11.2 Apply Only Next Version

UPDATE case_projection
SET status = :newStatus,
    version = :eventVersion,
    last_event_id = :eventId,
    updated_at = now()
WHERE case_id = :caseId
  AND version = :eventVersion - 1;

If affected rows = 1, transition applied.

If affected rows = 0, investigate:

Condition	Meaning	Action
current version == event version	duplicate	ignore if same event or equivalent state
current version > event version	stale event	ignore or audit
current version < event version - 1	gap	hold, retry later, or quarantine
no row exists and event version == 1	create projection	insert
no row exists and event version > 1	missing history	retry/quarantine

11.3 Java Version Guard

public ApplyResult apply(CaseStatusChanged event) {
    int updated = jdbc.update("""
        UPDATE case_projection
        SET status = ?, version = ?, last_event_id = ?, updated_at = now()
        WHERE case_id = ? AND version = ?
        """,
        event.status().name(),
        event.version(),
        event.eventId(),
        event.caseId(),
        event.version() - 1
    );

    if (updated == 1) {
        return ApplyResult.APPLIED;
    }

    CaseProjection current = findById(event.caseId());

    if (current == null && event.version() == 1) {
        insertInitial(event);
        return ApplyResult.APPLIED;
    }

    if (current != null && current.version() >= event.version()) {
        return ApplyResult.DUPLICATE_OR_STALE;
    }

    return ApplyResult.GAP_DETECTED;
}

This pattern turns ordering ambiguity into explicit state.

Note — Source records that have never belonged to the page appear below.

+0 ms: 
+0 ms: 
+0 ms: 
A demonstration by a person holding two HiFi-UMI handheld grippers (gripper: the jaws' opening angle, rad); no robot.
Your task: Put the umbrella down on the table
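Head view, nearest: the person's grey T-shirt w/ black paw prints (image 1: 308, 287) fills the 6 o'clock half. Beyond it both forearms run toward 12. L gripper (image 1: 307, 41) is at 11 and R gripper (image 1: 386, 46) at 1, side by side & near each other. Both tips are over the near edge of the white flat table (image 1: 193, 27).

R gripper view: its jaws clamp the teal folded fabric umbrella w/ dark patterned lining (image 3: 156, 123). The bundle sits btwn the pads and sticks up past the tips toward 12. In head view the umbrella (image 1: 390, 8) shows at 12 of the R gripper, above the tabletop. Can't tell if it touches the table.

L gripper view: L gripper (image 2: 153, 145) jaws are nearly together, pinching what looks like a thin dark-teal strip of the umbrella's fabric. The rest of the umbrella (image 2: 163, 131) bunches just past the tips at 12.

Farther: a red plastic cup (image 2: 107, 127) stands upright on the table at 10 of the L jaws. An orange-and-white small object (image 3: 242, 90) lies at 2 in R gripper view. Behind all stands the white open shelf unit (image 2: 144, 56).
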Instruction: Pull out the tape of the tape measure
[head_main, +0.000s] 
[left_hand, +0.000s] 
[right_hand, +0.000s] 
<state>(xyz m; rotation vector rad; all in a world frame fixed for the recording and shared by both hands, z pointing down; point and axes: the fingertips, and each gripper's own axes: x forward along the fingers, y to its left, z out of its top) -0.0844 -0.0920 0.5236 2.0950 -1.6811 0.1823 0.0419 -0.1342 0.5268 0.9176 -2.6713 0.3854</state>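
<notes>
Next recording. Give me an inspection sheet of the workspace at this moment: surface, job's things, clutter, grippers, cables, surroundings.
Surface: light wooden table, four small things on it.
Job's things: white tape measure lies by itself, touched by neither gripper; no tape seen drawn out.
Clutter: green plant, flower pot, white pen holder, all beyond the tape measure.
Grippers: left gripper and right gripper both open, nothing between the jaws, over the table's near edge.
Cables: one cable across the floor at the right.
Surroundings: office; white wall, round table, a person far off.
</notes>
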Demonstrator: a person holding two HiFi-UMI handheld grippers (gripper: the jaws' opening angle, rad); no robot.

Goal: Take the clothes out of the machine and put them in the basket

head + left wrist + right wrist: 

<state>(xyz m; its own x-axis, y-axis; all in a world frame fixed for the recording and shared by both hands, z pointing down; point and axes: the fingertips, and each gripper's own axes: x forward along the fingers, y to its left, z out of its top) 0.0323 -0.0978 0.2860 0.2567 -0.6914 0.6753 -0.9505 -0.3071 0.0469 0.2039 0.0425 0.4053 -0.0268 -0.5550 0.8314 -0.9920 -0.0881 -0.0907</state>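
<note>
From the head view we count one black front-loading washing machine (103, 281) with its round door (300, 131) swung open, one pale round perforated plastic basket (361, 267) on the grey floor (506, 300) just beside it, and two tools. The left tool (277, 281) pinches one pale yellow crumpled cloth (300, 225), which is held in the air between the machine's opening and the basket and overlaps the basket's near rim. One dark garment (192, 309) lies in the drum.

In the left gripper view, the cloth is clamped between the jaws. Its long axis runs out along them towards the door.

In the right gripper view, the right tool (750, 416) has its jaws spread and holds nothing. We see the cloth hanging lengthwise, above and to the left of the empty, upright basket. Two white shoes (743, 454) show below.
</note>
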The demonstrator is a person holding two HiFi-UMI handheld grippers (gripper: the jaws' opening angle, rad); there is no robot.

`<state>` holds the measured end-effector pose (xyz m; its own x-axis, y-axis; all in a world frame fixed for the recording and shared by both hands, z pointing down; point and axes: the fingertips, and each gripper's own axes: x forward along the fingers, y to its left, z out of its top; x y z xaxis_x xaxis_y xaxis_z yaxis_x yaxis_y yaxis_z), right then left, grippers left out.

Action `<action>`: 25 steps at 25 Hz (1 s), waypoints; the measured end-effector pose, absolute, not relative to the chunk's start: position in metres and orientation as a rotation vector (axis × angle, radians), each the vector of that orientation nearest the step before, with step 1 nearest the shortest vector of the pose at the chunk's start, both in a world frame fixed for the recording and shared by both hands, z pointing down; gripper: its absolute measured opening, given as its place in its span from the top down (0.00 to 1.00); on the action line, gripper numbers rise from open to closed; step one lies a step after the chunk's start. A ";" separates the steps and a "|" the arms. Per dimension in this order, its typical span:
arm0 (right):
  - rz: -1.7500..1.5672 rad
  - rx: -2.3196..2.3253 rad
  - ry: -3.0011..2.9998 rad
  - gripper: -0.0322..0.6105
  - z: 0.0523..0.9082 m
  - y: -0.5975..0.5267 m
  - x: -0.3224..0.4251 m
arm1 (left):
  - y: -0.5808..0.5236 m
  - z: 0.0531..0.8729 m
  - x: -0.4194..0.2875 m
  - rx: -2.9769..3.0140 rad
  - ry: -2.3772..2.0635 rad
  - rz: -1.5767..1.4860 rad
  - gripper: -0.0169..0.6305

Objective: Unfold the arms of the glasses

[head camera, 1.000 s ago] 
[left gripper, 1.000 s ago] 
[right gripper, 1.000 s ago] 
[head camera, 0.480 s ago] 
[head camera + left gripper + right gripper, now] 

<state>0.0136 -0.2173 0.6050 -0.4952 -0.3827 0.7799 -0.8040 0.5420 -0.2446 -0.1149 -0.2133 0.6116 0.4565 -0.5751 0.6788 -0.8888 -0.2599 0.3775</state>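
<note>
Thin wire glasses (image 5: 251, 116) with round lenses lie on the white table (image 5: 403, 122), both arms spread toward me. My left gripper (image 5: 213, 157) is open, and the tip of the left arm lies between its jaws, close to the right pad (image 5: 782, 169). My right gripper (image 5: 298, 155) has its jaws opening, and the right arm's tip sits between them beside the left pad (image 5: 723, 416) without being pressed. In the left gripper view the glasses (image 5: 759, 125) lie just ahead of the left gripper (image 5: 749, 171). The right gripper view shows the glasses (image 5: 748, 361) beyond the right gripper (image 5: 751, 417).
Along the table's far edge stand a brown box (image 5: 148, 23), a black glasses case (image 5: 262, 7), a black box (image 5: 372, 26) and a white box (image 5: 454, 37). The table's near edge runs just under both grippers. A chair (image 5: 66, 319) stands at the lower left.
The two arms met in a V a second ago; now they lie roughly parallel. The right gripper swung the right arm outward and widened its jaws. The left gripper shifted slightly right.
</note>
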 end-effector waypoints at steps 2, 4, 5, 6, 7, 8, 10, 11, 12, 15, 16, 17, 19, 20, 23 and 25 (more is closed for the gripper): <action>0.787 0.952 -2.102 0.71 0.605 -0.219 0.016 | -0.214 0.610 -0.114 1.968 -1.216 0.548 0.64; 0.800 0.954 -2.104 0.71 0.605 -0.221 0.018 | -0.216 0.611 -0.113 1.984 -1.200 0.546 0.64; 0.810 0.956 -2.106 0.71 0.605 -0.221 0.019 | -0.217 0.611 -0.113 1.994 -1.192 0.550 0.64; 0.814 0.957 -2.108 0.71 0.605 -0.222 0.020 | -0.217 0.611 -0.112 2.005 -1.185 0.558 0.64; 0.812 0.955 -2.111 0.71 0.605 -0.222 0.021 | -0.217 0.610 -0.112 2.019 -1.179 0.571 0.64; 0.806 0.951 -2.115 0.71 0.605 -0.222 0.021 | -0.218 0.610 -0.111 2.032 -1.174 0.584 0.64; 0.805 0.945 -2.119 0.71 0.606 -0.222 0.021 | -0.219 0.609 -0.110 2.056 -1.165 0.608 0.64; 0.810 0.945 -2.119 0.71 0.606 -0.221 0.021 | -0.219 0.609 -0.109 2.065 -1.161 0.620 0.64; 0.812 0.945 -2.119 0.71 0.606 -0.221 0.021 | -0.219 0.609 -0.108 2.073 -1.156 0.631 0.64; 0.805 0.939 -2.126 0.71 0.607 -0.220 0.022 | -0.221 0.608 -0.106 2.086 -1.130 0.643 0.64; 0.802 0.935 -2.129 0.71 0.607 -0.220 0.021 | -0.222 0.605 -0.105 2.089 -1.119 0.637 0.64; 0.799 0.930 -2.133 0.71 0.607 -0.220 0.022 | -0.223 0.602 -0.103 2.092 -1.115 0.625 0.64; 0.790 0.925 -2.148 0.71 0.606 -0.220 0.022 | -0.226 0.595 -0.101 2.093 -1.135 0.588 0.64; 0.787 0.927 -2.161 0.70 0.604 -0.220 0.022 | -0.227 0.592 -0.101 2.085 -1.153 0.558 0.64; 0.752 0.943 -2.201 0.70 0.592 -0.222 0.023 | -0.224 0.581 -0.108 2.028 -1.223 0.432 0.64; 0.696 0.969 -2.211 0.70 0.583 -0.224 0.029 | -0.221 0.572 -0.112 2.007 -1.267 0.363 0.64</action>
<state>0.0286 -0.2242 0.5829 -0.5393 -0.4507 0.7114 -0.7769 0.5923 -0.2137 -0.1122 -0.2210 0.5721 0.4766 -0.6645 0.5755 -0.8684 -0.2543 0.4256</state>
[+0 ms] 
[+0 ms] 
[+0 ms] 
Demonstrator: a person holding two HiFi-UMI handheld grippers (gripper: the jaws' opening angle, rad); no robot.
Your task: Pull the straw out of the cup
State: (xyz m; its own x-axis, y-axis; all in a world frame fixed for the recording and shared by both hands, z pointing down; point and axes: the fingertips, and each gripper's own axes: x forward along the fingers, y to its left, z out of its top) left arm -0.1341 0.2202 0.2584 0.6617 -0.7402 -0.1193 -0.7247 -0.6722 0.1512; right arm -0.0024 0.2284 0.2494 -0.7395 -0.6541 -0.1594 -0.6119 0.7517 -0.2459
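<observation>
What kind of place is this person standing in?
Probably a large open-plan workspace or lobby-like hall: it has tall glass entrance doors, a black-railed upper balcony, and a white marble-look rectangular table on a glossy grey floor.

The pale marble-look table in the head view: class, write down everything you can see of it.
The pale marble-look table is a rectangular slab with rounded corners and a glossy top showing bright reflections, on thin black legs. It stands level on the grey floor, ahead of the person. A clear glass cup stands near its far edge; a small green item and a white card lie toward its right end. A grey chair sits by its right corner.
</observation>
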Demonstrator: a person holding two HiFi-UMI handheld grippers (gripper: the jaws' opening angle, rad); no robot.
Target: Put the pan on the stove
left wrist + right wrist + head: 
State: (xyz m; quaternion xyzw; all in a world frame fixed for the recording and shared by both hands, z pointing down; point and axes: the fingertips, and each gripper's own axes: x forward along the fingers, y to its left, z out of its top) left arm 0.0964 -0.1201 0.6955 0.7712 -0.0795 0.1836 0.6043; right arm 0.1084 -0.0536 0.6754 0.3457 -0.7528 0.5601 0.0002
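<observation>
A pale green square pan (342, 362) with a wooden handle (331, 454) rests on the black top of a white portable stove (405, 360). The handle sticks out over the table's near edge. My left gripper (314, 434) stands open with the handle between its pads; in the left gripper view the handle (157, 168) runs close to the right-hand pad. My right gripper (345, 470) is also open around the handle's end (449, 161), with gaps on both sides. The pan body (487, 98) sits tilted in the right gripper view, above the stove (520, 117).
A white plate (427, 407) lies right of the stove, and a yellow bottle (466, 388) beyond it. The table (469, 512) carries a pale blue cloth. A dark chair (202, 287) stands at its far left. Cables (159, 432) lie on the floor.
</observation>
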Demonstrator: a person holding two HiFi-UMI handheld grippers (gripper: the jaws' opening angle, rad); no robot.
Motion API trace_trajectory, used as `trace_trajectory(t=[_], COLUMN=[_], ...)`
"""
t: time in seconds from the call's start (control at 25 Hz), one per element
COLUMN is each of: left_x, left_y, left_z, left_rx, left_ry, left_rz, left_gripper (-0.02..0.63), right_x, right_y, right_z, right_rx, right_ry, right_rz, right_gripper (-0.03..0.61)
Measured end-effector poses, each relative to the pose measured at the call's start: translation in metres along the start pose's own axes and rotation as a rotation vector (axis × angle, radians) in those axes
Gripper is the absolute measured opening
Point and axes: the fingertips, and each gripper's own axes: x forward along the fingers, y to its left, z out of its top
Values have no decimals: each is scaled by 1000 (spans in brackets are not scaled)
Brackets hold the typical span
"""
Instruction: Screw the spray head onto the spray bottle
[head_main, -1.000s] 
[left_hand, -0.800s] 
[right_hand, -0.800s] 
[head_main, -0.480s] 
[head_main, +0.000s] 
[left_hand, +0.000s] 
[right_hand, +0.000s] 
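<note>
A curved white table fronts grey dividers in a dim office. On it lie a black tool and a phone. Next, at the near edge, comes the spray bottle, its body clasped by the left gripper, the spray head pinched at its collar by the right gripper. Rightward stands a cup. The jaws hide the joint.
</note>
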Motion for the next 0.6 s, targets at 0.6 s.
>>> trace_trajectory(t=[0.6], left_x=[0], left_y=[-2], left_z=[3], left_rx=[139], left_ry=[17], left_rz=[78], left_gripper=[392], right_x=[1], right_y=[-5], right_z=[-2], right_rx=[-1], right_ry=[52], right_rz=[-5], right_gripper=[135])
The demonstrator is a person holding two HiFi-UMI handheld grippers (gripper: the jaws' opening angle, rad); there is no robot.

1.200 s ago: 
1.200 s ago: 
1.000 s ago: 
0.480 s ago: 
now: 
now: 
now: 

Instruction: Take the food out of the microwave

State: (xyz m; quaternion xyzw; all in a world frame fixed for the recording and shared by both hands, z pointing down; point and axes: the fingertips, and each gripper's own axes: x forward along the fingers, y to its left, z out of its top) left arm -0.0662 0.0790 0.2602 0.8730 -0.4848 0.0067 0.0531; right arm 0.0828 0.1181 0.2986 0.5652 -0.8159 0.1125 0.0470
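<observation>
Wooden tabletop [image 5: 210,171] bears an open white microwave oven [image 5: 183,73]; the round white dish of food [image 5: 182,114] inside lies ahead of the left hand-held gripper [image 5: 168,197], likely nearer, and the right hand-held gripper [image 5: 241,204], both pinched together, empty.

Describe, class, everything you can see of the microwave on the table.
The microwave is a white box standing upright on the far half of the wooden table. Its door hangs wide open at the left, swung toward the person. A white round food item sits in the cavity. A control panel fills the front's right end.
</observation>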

12. Monotonic State Machine Guard

Some domains should reject invalid transitions even if versions appear sequential.

Example case lifecycle:

Consumer guard:

public boolean canTransition(CaseStatus current, CaseStatus next) {
    return switch (current) {
        case OPENED -> next == CaseStatus.EVIDENCE_SUBMITTED;
        case EVIDENCE_SUBMITTED -> next == CaseStatus.NOTICE_ISSUED;
        case NOTICE_ISSUED -> next == CaseStatus.RESPONSE_RECEIVED;
        case RESPONSE_RECEIVED -> next == CaseStatus.PENALTY_ASSESSED;
        case PENALTY_ASSESSED -> next == CaseStatus.APPEALED || next == CaseStatus.CLOSED;
        case APPEALED -> next == CaseStatus.CLOSED;
        case CLOSED -> false;
    };
}

This is not merely defensive programming. It is regulatory defensibility:

invalid transitions are detected,
ignored transitions are explainable,
duplicate events do not rewrite history,
stale events cannot roll back status.

13. Idempotent External Side Effects

Kafka exactly-once processing does not automatically make external side effects exactly-once.

External side effects include:

charging a card,
sending email/SMS,
creating a ticket,
calling a government registry,
updating a third-party CRM,
invoking a workflow engine,
sending a webhook.

If a consumer crashes after the side effect but before committing the offset, Kafka will redeliver the record. Your code may call the external system again.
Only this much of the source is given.